Stored data »
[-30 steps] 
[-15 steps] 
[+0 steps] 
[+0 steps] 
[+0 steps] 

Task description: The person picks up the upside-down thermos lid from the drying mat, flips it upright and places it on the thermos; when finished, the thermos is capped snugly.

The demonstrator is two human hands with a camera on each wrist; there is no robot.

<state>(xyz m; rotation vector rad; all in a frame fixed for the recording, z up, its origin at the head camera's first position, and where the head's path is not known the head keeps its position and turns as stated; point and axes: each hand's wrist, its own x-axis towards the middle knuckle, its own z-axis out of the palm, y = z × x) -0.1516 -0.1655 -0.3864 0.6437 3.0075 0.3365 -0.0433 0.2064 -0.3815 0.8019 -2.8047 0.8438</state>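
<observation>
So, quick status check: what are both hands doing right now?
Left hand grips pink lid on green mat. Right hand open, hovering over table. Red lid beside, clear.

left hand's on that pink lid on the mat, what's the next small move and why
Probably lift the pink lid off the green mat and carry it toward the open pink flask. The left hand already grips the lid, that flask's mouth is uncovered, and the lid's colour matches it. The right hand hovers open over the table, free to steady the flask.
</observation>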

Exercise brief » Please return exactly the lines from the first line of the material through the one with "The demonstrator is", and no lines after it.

Response to the task »
[-30 steps] 
[-15 steps] 
[+0 steps] 
[+0 steps] 
[+0 steps] 

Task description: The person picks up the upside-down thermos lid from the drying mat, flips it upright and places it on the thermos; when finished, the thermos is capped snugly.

The demonstrator is two human hands with a camera on each wrist; there is no robot.

This concludes the exercise.